An identical copy of the data below is needed.
Records START
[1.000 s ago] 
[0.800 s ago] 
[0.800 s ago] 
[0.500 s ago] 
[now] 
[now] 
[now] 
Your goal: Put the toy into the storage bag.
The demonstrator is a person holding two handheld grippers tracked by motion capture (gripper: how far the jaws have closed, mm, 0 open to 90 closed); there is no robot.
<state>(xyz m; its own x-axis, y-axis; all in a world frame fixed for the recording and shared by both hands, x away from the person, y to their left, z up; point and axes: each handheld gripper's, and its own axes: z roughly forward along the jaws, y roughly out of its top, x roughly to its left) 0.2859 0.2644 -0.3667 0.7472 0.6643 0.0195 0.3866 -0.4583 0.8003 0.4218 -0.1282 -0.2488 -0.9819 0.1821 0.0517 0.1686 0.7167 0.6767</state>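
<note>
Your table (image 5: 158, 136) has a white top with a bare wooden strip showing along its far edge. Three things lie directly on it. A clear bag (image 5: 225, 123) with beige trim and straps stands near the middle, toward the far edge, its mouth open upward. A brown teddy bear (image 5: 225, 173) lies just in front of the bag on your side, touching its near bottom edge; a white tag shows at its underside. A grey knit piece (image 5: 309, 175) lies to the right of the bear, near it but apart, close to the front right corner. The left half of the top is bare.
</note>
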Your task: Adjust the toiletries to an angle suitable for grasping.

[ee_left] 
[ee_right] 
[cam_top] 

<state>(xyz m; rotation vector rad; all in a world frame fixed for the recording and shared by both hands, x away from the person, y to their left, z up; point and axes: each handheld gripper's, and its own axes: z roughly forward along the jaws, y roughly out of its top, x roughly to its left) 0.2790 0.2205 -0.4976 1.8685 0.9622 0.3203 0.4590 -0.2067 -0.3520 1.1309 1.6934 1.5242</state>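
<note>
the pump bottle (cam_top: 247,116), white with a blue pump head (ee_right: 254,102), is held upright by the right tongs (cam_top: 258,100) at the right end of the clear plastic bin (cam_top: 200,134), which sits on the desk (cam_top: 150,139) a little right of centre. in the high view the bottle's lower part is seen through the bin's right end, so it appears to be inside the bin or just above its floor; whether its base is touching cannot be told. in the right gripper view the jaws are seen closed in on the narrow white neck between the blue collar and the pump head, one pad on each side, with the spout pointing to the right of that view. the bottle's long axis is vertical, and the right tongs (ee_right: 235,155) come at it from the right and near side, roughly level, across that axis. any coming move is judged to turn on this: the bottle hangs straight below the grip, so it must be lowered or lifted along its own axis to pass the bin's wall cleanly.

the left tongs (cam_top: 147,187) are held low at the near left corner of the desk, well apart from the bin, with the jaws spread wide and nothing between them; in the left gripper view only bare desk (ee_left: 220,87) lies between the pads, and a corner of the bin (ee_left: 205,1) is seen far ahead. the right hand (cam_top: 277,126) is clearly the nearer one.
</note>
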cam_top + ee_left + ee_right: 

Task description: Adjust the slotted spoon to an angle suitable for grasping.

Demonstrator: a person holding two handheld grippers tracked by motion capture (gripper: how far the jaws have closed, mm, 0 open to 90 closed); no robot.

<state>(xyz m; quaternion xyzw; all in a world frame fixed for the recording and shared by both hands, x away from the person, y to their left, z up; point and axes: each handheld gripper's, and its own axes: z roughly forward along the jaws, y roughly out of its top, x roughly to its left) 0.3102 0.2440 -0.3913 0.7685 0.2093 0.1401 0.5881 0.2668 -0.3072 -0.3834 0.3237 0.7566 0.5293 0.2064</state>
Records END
Solution for this problem —
[1.000 s ago] 
[0.800 s ago] 
[0.800 s ago] 
[0.500 s ago] 
[now] 
[now] 
[now] 
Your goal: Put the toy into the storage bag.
The demonstrator is a person holding two handheld grippers tracked by motion capture (gripper: how far the jaws have closed, mm, 0 open to 90 closed); there is no robot.
<state>(xyz m; its own x-axis, y-axis; all in a world frame fixed for the recording and shared by both hands, x away from the person, y to their left, z up; point and axes: each handheld gripper's, and its own axes: z roughly forward along the jaws, y roughly out of its top, x roughly to its left) 0.2859 0.2644 -0.3667 0.7472 0.6643 0.0195 0.3866 -0.4583 0.8003 0.4218 -0.1282 -0.2488 -0.9819 0.1821 0.0517 0.1686 0.7167 0.6767</state>
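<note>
Your table (image 5: 158, 136) has a white top with a bare wooden strip showing along its far edge. Three things lie directly on it. A clear bag (image 5: 225, 123) with beige trim and straps stands near the middle, toward the far edge, its mouth open upward. A brown teddy bear (image 5: 225, 173) lies just in front of the bag on your side, touching its near bottom edge; a white tag shows at its underside. A grey knit piece (image 5: 309, 175) lies to the right of the bear, near it but apart, close to the front right corner. The left half of the top is bare.
</note>
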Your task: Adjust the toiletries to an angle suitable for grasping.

[ee_left] 
[ee_right] 
[cam_top] 

<state>(xyz m; rotation vector rad; all in a world frame fixed for the recording and shared by both hands, x away from the person, y to their left, z up; point and axes: each handheld gripper's, and its own axes: z roughly forward along the jaws, y roughly out of its top, x roughly to its left) 0.2790 0.2205 -0.4976 1.8685 0.9622 0.3203 0.4590 -0.2067 -0.3520 1.1309 1.6934 1.5242</state>
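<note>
the pump bottle (cam_top: 247,116), white with a blue pump head (ee_right: 254,102), is held upright by the right tongs (cam_top: 258,100) at the right end of the clear plastic bin (cam_top: 200,134), which sits on the desk (cam_top: 150,139) a little right of centre. in the high view the bottle's lower part is seen through the bin's right end, so it appears to be inside the bin or just above its floor; whether its base is touching cannot be told. in the right gripper view the jaws are seen closed in on the narrow white neck between the blue collar and the pump head, one pad on each side, with the spout pointing to the right of that view. the bottle's long axis is vertical, and the right tongs (ee_right: 235,155) come at it from the right and near side, roughly level, across that axis. any coming move is judged to turn on this: the bottle hangs straight below the grip, so it must be lowered or lifted along its own axis to pass the bin's wall cleanly.

the left tongs (cam_top: 147,187) are held low at the near left corner of the desk, well apart from the bin, with the jaws spread wide and nothing between them; in the left gripper view only bare desk (ee_left: 220,87) lies between the pads, and a corner of the bin (ee_left: 205,1) is seen far ahead. the right hand (cam_top: 277,126) is clearly the nearer one.
</note>
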cam_top + ee_left + ee_right: 

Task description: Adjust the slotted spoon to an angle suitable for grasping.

Demonstrator: a person holding two handheld grippers tracked by motion capture (gripper: how far the jaws have closed, mm, 0 open to 90 closed); no robot.

<state>(xyz m; quaternion xyzw; all in a world frame fixed for the recording and shared by both hands, x away from the person, y to their left, z up; point and axes: each handheld gripper's, and its own axes: z roughly forward along the jaws, y roughly out of its top, x roughly to its left) 0.3102 0.2440 -0.3913 0.7685 0.2093 0.1401 0.5881 0.2668 -0.3072 -0.3834 0.3237 0.7566 0.5293 0.2064</state>

With this, the exercise is complete.